Telus has been adjusting its roaming fees over the past year, raising daily U.S. roaming costs from $12 to $14 and international roaming rates from $15 to $16. Bell also made similar hikes, increasing U.S. roaming fees from $12 to $13. These rate hikes have spurred concerns from consumers who feel that roaming charges are too high, particularly for longer trips.
In its submission to the CRTC, Telus refuted claims that Canadian roaming rates were among the highest globally. The company argued that a report used by the CRTC was flawed, based on incomplete data and unclear methodology. Telus also highlighted the introduction of new travel passes, which offer reduced rates for roaming in the U.S., Europe, Mexico, and the Caribbean. These passes are designed to give consumers more control over their roaming costs, with the flexibility to choose services based on the duration and location of travel.
The CRTC’s previous study showed that Canadian roaming rates were among the highest for trips exceeding three days, especially compared to countries like the U.S., Japan, and Australia. The report noted that while Canadian rates were comparable for shorter stays, rates for extended trips were far more expensive. This led to growing calls for more flexible roaming options similar to those offered in other international markets, where providers offer plans that cover specific limits for calls, text messages, and data.
Despite these concerns, Telus argued that if the CRTC imposes regulations on roaming rates, it could result in higher prices for other services, as the telecom companies would need to recover the costs of offering lower roaming fees.
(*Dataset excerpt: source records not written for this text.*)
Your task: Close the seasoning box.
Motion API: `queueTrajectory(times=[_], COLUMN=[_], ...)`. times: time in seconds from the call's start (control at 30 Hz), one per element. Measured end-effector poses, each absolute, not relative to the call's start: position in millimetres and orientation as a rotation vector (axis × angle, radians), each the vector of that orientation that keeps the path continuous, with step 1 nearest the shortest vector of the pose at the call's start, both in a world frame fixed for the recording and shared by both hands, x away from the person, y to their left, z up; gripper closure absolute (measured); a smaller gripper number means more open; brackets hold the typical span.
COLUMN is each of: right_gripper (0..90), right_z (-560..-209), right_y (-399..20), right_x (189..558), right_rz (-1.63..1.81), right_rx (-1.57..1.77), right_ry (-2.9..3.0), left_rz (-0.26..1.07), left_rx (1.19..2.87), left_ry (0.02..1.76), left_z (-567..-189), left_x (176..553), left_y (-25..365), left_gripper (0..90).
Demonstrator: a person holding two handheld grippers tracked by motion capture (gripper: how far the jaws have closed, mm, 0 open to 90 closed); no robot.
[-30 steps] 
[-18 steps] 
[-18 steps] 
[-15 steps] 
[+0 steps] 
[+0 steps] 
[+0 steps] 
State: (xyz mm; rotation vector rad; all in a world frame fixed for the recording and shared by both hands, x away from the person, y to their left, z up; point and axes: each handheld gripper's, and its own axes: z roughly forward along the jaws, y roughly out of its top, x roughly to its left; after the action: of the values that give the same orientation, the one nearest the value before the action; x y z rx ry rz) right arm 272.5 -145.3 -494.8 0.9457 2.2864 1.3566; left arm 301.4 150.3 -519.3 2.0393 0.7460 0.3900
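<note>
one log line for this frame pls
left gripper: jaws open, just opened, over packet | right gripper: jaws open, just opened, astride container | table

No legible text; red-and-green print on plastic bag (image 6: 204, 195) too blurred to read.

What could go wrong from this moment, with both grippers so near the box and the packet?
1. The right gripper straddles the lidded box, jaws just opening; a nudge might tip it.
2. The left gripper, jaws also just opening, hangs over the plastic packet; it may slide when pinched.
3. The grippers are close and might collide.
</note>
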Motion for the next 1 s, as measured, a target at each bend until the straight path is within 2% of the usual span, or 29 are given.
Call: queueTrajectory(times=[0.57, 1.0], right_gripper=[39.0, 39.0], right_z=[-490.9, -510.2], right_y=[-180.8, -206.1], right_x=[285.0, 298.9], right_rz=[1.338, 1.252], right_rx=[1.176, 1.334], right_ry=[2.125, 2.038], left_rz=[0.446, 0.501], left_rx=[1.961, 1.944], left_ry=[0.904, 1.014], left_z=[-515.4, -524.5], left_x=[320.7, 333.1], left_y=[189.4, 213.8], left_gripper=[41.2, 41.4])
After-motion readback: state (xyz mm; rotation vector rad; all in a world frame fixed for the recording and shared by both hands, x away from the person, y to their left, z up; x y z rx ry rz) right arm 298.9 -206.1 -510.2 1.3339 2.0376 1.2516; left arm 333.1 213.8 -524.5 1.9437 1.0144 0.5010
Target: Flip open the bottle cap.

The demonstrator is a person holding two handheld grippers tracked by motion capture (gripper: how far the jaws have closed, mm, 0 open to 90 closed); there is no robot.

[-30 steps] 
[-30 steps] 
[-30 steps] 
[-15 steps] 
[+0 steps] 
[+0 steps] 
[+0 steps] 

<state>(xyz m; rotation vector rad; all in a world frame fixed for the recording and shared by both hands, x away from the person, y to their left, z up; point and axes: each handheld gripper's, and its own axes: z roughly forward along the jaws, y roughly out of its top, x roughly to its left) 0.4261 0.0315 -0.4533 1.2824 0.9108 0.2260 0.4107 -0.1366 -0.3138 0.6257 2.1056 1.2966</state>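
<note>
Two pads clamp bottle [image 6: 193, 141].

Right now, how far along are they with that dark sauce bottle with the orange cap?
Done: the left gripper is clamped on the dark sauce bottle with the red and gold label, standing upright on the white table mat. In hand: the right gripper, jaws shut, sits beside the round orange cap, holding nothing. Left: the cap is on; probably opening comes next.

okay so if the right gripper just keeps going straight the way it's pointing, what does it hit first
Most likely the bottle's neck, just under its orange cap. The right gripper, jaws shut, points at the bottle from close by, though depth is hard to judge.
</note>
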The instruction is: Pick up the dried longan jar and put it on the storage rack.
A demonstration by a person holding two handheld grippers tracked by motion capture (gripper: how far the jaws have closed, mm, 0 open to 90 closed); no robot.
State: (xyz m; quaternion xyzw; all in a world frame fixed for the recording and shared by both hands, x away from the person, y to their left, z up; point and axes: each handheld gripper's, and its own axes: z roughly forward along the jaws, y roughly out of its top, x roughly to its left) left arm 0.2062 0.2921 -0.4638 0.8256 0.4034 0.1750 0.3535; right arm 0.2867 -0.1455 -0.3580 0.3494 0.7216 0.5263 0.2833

Telus CFO Doug French noted that overall mobile service costs have been decreasing over the past 12 to 18 months, citing reports from Statistics Canada showing a trend of declining mobile and internet prices.
Rogers’ Howard Slawner also pointed out that the CRTC’s study focused primarily on fixed daily rate plans and overlooked the growing popularity of bundled plans, which already include international roaming for select destinations. Since their launch in 2018, Rogers’ bundled plans have seen significant adoption and are playing a role in driving down roaming costs.
In conclusion, the Big 3 telecom companies are positioning themselves to meet consumer demand for more affordable and flexible roaming options, with changes expected to take effect in 2025. These new options could help reduce the burden of high roaming fees on Canadian travelers and make international roaming more competitive with global standards.